На первом сегменты снялись как по маслу, а на этом заклёпки за десять лет разбило в грибок, и каждую приходилось высверливать. К девяти я высверлил девятнадцать штук и стал прикидывать, что до обеда не управлюсь, а после обеда меня посылают на пар.
В воротах появился Пыжов.
Он шёл спиной вперёд и что-то говорил, а за ним шёл Ганин.
На Ганине была та же белая рубашка, но уже с закатанными рукавами, и всё те же городские ботинки, которые после ямы выглядели как ботинки, побывавшие в яме. Портфель он держал двумя руками, перед собой.
— Вот мастерская, — объявил Пыжов. — Тут у нас Николай Фомич.
Сомов вышел из конторки и посмотрел на них без выражения.
— Это ко мне?
— Это по технике безопасности. Он теперь у нас будет.
— Где будет?
— В смысле «где»?
— Ну где он будет. Сидеть.
Пыжов открыл рот и закрыл.
Про это, судя по всему, не подумал никто. Ганина оформили приказом с первого июня, дом ему выделили ещё в марте, а стол ему не выделили никогда, потому что должность была новая, а площади старые.

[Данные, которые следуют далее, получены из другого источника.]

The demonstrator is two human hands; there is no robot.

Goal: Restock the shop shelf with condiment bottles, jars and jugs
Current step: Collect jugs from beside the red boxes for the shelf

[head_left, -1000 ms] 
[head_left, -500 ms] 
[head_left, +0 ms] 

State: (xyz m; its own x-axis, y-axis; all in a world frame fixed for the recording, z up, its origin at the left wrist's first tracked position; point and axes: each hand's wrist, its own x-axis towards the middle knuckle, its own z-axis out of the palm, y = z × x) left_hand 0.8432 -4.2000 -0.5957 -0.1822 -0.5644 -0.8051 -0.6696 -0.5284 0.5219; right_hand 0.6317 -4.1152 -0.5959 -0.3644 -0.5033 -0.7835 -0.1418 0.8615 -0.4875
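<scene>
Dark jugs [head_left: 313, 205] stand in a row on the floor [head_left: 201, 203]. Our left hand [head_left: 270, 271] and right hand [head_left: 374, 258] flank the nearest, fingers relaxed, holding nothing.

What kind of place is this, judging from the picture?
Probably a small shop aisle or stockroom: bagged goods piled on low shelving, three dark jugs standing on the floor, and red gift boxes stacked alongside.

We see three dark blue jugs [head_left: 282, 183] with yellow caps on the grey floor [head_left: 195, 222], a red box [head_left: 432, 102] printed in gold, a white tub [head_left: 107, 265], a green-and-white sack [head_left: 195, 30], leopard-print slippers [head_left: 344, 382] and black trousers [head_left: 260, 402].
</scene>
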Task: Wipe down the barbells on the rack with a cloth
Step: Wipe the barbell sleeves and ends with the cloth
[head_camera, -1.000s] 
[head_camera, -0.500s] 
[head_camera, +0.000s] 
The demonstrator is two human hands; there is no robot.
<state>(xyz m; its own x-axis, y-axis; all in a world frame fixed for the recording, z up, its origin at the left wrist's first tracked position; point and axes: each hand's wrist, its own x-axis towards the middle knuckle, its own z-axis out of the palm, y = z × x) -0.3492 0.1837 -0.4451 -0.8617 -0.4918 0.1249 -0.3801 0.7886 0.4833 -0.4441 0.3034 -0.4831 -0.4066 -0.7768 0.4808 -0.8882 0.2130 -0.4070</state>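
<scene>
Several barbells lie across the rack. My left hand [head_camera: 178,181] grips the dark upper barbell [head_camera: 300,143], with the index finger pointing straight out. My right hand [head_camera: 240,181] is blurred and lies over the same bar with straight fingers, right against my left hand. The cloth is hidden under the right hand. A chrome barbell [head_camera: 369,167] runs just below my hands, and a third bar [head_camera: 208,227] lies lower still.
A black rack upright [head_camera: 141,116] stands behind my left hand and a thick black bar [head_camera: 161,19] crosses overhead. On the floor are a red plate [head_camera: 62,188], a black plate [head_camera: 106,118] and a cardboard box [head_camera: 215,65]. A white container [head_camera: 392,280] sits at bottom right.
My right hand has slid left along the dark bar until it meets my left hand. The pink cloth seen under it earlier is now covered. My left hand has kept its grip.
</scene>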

— Ну… — Пыжов огляделся. — В конторе.
— В конторе у Гаврилыча два кабинета и коридор, — заметил Сомов. — В коридоре у нас автобусное расписание висит.
— Значит, под расписанием.
Так и вышло.
К среде Ганину поставили в коридоре конторы стол — списанный, из бухгалтерии, с ящиком, который не выдвигался, — и под этим расписанием он просидел до октября.
— Николай Фомич. — Ганин переложил портфель. — У вас журналы инструктажа где?
Сомов посмотрел на него.
— Какие журналы?
— Регистрации инструктажа на рабочем месте. Вводного, первичного, повторного.